Using wordcloud package to visualize the casualties
Now we are going to look into wordcloud package and plot the districts with higher frequency of death, injuries and building damages.
Let’s look at the number of people who died in the earthquake.
Before looking into the wordcloud, I am going to create a function which we can use for all the data columns. The function that I have written takes the words and frequencies and then apply color settings to our words when they are displayed. In order to be seen on the word cloud I have specified the minimum frequency to be 5.
# Word cloud
wordcloud_jd <- function(words, freq){
wordcloud(words = words,max.words = Inf, freq = freq,
random.order = FALSE, random.color = FALSE, scale = c(5.,.8 ),
colors= c("indianred1","indianred2","indianred3","indianred"),
res = 300, width = 12, height = 10)
}
We will now use the function wordcloud_jd
to plot total number of people by district.
Word cloud of total number of people died by district
wordcloud_jd(words = fatalities$DISTRICT, freq = fatalities$Tot_Deaths)
Looking at the wordcloud, we can see that the maximum number of people died in Sindhupalchowk. The second is Kathmandu, and then Nuwakot and so on. That is the total number of people died in a district. Now let’s examine if the word cloud is consistent for male and female deaths.
# Word cloud for deaths by male
wordcloud_jd(words = fatalities$DISTRICT, freq = fatalities$Death_Male)
# Word cloud for deaths by female
wordcloud_jd(words = fatalities$DISTRICT, freq = fatalities$Death_Female)
From these wordclouds, we can see that maximum number of male and female that died is in Sindhupalchok.

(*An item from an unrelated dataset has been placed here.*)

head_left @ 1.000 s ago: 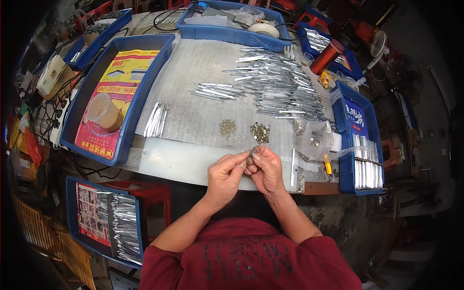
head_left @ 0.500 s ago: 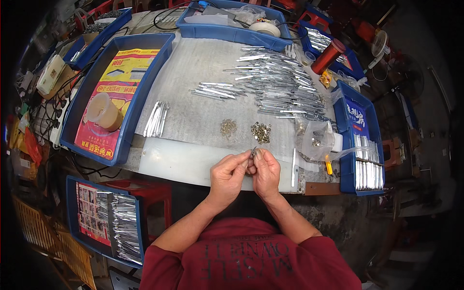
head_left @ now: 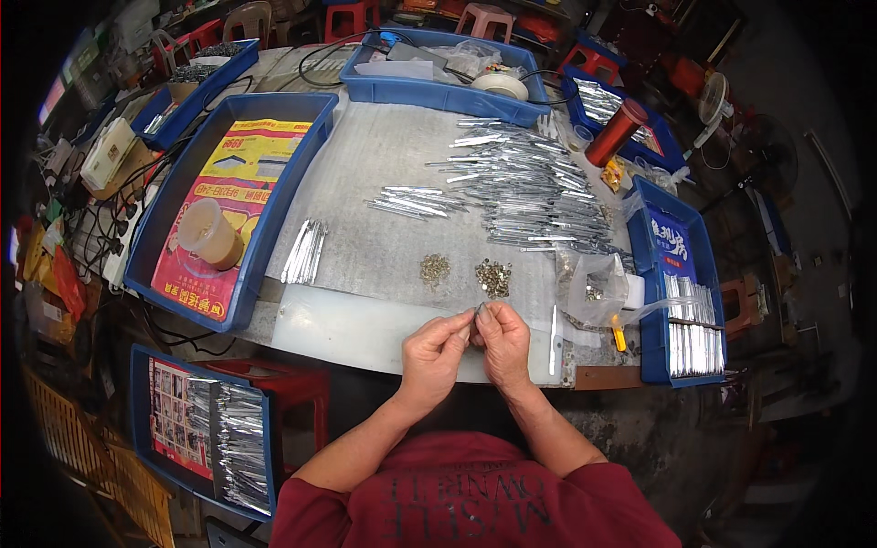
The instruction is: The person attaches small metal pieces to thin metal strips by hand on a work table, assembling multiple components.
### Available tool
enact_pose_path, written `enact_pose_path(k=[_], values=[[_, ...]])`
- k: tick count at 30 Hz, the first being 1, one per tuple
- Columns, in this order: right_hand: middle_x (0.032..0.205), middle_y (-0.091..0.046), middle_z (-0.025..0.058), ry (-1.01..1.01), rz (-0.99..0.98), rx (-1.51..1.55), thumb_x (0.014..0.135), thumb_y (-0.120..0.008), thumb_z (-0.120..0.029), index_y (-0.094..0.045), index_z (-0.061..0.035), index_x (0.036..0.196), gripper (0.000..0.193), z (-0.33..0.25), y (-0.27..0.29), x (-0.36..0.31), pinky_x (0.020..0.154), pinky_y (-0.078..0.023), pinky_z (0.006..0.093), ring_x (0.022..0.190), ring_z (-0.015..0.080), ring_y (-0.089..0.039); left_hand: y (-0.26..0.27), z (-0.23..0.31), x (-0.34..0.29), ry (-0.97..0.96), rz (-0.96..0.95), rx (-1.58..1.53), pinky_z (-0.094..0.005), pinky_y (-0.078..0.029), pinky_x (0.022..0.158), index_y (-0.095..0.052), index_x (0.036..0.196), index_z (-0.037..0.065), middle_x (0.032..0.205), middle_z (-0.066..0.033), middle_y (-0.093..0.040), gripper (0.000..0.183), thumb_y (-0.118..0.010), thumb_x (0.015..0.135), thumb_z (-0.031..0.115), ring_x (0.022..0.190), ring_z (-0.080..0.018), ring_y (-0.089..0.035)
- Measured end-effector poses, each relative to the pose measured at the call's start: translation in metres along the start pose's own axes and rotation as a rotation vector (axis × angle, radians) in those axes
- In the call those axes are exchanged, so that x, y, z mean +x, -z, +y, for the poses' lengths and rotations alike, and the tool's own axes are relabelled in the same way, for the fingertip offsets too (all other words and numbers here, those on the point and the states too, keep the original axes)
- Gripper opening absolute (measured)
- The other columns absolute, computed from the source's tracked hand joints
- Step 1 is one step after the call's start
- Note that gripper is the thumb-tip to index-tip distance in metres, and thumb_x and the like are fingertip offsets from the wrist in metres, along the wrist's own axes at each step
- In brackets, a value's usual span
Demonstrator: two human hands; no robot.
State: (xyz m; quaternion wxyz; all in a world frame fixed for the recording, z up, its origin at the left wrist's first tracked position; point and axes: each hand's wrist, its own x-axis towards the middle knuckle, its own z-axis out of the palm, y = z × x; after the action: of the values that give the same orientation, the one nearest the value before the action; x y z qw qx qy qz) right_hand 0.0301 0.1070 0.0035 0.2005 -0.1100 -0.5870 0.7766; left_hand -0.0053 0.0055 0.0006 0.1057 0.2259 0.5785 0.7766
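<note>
My left hand (head_left: 434, 352) and my right hand (head_left: 504, 342) meet over the table's near edge. Thumbs and fingers are pinched together around something small and greyish that the fingertips mostly hide; its kind cannot be made out. Just beyond them lies a heap of small brass-coloured metal parts (head_left: 493, 279), with a paler heap of tiny parts (head_left: 434, 269) to its left. A large pile of thin silvery metal strips (head_left: 539, 187) spreads farther back. Smaller bunches of strips (head_left: 416, 202) lie to its left. One single strip (head_left: 554, 342) rests right of my right hand.
A whitish board (head_left: 338, 327) lines the near edge. At the left, a blue tray (head_left: 326, 119) holds a plastic cup (head_left: 208, 234). On the right stand an open plastic bag (head_left: 598, 285), a yellow-handled tool (head_left: 619, 339) and a blue tray of strips (head_left: 655, 356). A red flask (head_left: 617, 132) stands behind.
The view has tilted slightly, so the table sits lower in the picture. Both hands stay pinched together in nearly the same place, with only small finger shifts.
</note>
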Motion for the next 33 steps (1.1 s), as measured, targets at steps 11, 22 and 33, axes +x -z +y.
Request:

However, the second highest death for male occurred in Kathmandu while the second higest death for female occurred in Nuwakot district.
Word cloud of total number of injured by district
wordcloud_jd(words = fatalities$DISTRICT, freq = fatalities$Total_Injured)
While the total number of people that died was higher in Sindhupalchowk, the injured number was very high in Kathmandu. Sindhupalchowk is the 4th in terms of total number of injured people.
We will look into more details and correlations between variable in future post.